Your objective:
Check every line of the material below, and show those that contain "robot".
————————
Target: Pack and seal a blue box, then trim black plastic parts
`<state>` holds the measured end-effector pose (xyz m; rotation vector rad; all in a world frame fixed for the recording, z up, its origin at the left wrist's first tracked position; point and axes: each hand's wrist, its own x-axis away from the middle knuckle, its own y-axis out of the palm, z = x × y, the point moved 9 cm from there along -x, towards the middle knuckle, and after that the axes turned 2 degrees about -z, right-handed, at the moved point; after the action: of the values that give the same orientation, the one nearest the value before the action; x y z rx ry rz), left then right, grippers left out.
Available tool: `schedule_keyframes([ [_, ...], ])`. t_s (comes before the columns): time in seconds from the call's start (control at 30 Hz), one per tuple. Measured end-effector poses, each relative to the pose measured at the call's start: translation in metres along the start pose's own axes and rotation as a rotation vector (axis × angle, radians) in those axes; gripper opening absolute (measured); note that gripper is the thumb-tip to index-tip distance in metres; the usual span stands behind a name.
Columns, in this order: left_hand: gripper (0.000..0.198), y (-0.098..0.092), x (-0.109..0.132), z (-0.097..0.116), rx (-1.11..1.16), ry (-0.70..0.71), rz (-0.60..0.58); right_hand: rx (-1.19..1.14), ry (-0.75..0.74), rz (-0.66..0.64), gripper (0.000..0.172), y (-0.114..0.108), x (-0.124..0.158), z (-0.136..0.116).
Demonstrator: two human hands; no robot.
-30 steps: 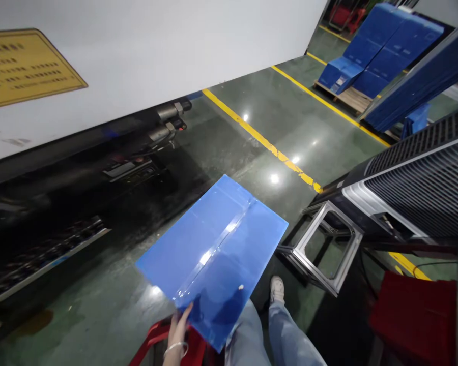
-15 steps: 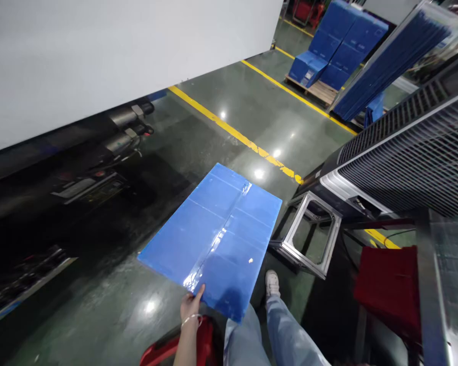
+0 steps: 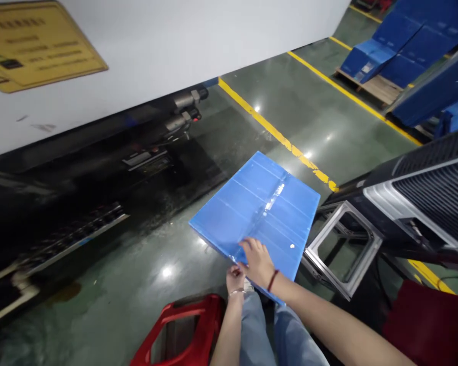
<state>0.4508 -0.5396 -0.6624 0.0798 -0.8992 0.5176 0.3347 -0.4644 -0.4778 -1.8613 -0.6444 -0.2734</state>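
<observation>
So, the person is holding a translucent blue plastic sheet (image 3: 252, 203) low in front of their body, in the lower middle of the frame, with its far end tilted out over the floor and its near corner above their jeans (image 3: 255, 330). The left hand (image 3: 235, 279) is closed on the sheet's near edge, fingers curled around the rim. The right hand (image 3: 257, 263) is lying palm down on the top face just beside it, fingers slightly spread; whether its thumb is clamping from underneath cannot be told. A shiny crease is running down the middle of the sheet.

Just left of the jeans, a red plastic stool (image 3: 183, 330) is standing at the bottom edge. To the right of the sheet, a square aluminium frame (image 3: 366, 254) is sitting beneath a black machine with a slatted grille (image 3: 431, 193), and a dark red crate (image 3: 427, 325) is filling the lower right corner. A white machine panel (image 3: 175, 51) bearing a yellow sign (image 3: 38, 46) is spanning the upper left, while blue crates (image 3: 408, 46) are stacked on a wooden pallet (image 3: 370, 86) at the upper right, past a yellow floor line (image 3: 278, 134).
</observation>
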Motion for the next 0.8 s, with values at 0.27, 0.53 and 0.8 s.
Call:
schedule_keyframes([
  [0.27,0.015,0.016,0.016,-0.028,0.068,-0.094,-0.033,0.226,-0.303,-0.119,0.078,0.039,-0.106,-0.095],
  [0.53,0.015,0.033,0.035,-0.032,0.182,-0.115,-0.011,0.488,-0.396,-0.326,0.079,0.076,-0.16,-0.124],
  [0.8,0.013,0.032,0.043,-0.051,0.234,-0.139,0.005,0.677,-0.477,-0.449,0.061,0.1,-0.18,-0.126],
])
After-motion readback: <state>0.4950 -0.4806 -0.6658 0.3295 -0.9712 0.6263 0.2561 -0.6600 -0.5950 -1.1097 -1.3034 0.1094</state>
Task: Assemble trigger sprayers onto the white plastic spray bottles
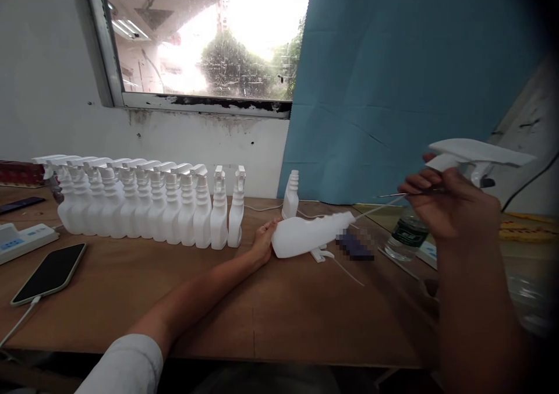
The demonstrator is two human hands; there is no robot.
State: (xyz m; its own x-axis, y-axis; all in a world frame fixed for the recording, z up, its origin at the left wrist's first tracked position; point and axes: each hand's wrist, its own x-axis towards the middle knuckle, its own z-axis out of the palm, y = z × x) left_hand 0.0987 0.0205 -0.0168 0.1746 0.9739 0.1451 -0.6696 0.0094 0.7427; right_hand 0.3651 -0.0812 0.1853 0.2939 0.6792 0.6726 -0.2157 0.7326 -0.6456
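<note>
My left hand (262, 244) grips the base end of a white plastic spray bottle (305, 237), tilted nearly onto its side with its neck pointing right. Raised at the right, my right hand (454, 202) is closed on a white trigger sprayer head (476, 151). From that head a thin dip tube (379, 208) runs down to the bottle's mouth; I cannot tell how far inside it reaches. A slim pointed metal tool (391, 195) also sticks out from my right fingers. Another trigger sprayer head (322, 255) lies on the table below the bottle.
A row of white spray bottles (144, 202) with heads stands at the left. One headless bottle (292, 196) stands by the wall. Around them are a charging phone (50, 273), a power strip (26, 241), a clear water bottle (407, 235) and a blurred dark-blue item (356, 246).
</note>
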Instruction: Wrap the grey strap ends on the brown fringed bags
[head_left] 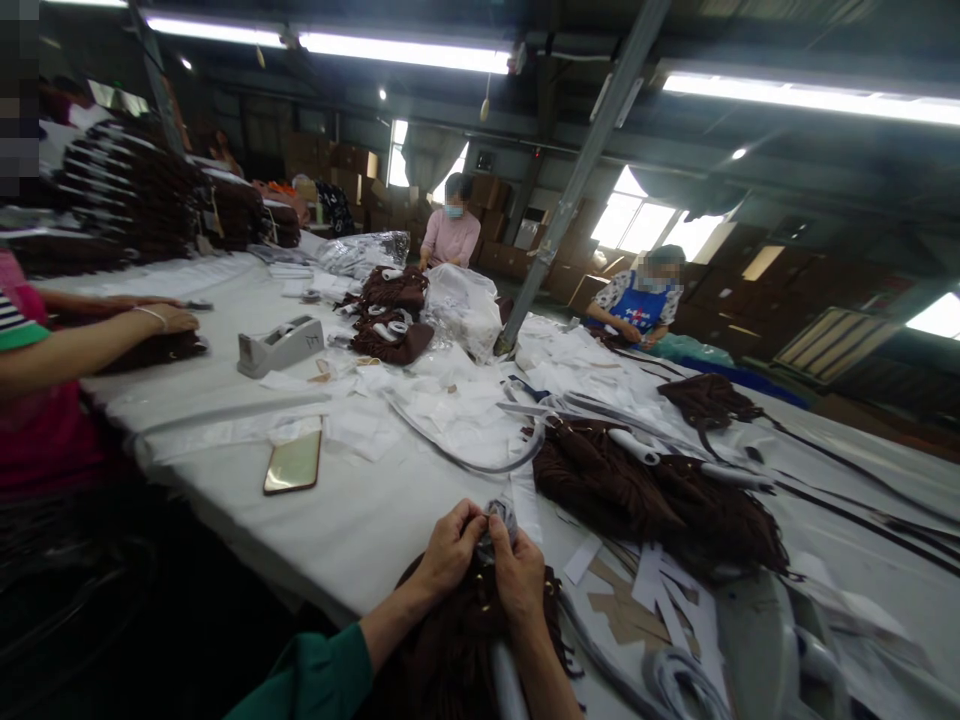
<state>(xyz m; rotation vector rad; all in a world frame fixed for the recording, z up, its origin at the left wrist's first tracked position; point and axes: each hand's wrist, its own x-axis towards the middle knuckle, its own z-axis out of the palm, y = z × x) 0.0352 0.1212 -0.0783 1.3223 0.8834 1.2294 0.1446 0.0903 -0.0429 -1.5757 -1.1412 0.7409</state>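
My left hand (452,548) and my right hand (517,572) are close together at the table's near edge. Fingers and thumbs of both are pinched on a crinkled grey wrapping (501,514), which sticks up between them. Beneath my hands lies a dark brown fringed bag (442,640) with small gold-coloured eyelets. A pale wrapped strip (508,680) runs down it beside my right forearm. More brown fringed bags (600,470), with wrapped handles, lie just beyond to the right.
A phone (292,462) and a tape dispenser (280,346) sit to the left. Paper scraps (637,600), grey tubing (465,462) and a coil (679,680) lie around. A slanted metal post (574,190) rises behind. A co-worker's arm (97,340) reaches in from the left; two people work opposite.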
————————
Response to the task:
Demonstrator: two human hands; no robot.
The demonstrator is two human hands; there is no robot.

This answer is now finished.